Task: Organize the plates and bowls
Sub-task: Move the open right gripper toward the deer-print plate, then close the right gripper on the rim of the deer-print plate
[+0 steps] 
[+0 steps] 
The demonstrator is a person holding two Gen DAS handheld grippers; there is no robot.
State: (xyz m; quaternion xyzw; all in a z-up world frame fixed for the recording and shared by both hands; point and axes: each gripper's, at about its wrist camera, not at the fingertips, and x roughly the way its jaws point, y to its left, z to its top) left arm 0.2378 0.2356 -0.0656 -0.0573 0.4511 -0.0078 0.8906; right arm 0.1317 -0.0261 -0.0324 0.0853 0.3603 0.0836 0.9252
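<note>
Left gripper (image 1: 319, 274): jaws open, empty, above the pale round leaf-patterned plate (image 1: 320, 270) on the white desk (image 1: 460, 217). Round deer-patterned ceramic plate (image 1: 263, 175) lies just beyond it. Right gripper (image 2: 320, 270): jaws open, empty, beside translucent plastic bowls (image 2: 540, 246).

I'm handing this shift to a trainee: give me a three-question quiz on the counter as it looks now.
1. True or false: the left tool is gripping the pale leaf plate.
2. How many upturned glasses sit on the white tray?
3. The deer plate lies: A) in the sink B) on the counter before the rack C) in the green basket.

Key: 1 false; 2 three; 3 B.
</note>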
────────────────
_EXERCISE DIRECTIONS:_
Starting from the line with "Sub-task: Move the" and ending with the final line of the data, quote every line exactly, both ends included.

_RESPONSE BELOW:_
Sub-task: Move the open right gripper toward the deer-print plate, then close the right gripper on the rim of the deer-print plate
[+0 steps] 
[+0 steps] 
The demonstrator is a person holding two Gen DAS handheld grippers; there is no robot.
State: (xyz m; quaternion xyzw; all in a z-up world frame fixed for the recording and shared by both hands; point and axes: each gripper's, at about its wrist camera, not at the fingertips, and x roughly the way its jaws point, y to its left, z to its top) left arm 0.2378 0.2356 -0.0656 -0.0573 0.4511 -0.0078 0.8906; right arm 0.1317 -0.0261 -0.0324 0.0853 0.3603 0.0836 0.9252
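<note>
Left gripper (image 1: 319, 274): jaws open, empty, above the pale round leaf-patterned plate (image 1: 320, 270) on the white desk (image 1: 460, 217). Round deer-patterned ceramic plate (image 1: 263, 175) lies just beyond it. Right gripper (image 2: 320, 270): jaws open, empty, beside translucent plastic bowls (image 2: 540, 246).

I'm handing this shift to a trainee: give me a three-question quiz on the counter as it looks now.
1. True or false: the left tool is gripping the pale leaf plate.
2. How many upturned glasses sit on the white tray?
3. The deer plate lies: A) in the sink B) on the counter before the rack C) in the green basket.

Key: 1 false; 2 three; 3 B.
</note>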

That completes the exercise.